The potential energy of a harmonic oscillator of mass 2 kg in its mean positioin is 5J. If its total energy is 9J and its amplitude is 0.01m, its period will be

To solve the problem step by step, we will use the information given about the harmonic oscillator and apply relevant formulas. ### Step 1: Identify the given values - Mass (m) = 2 kg - Potential Energy at mean position (PE) = 5 J - Total Energy (E) = 9 J - Amplitude (A) = 0.01 m ### Step 2: Calculate the maximum kinetic energy (KE_max) The total energy (E) of a harmonic oscillator is the sum of its potential energy (PE) and maximum kinetic energy (KE_max). At the mean position, the potential energy is at its minimum (which is zero), and the kinetic energy is at its maximum.
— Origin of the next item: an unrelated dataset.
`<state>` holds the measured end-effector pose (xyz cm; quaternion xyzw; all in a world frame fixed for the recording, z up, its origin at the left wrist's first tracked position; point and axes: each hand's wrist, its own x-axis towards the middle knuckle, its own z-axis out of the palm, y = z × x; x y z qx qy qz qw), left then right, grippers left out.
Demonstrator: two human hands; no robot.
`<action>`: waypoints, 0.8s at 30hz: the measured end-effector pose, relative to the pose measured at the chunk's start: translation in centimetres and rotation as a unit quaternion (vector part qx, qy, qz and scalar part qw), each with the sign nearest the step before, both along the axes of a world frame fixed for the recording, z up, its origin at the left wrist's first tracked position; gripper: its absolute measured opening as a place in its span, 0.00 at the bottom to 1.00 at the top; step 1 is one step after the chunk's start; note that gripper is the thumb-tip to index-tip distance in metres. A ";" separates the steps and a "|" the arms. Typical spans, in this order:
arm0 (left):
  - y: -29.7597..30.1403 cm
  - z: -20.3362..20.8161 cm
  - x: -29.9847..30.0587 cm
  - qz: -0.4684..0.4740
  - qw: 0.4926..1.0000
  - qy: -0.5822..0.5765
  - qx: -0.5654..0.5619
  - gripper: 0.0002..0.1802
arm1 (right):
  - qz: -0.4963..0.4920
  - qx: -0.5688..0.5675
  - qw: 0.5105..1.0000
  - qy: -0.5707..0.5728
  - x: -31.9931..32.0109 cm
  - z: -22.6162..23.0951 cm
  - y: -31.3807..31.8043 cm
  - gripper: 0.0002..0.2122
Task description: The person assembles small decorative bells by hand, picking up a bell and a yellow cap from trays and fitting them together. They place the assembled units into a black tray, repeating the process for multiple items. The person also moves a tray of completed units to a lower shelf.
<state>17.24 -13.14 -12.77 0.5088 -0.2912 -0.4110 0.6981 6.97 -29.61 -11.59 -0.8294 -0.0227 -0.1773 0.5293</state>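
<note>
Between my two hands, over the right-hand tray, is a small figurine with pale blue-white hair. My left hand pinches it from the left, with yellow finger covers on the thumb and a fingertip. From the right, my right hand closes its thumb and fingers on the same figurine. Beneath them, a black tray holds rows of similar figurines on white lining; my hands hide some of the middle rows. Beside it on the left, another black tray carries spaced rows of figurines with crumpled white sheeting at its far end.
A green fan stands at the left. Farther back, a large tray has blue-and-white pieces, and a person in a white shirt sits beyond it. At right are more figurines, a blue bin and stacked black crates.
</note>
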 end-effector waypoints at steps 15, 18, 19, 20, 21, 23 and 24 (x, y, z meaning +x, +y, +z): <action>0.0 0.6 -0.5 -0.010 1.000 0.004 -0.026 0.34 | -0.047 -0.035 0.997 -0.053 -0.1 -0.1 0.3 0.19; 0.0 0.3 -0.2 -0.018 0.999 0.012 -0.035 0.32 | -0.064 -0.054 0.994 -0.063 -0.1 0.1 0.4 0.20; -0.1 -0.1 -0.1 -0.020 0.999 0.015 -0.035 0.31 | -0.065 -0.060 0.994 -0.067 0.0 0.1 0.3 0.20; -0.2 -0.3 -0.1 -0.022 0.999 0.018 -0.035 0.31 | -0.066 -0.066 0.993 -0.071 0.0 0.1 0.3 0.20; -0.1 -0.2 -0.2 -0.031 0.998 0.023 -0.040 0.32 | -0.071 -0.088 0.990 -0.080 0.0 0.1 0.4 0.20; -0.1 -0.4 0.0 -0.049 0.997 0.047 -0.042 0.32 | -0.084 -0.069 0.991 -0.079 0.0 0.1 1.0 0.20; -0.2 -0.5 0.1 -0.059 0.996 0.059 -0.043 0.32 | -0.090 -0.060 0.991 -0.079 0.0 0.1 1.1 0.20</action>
Using the formula: \[ E = PE + KE_{max} \] Substituting the known values: \[ 9 J = 5 J + KE_{max} \] Now, solve for KE_max: \[ KE_{max} = 9 J - 5 J = 4 J \] ### Step 3: Relate kinetic energy to velocity The maximum kinetic energy can also be expressed in terms of mass and maximum velocity (V_max): \[ KE_{max} = \frac{1}{2} m V_{max}^2 \] Substituting the known values: \[ 4 J = \frac{1}{2} \times 2 kg \times V_{max}^2 \] This simplifies to: \[ 4 J = 1 kg \times V_{max}^2 \] \[ V_{max}^2 = 4 \] \[ V_{max} = \sqrt{4} = 2 m/s \] ### Step 4: Relate maximum velocity to angular frequency The maximum velocity in simple harmonic motion is given by: \[ V_{max} = A \omega \] Where: - A = amplitude - ω = angular frequency Substituting the known values: \[ 2 m/s = 0.01 m \times \omega \] Now, solve for ω: \[ \omega = \frac{2 m/s}{0.01 m} = 200 rad/s \] ### Step 5: Calculate the period (T) The period (T) of a harmonic oscillator is related to angular frequency (ω) by the formula: \[ T = \frac{2\pi}{\omega} \] Substituting the value of ω: \[ T = \frac{2\pi}{200 rad/s} \] Calculating the period: \[ T = \frac{2\pi}{200} = \frac{\pi}{100} \, seconds \] ### Final Answer The period of the harmonic oscillator is: \[ T = \frac{\pi}{100} \, seconds \] ---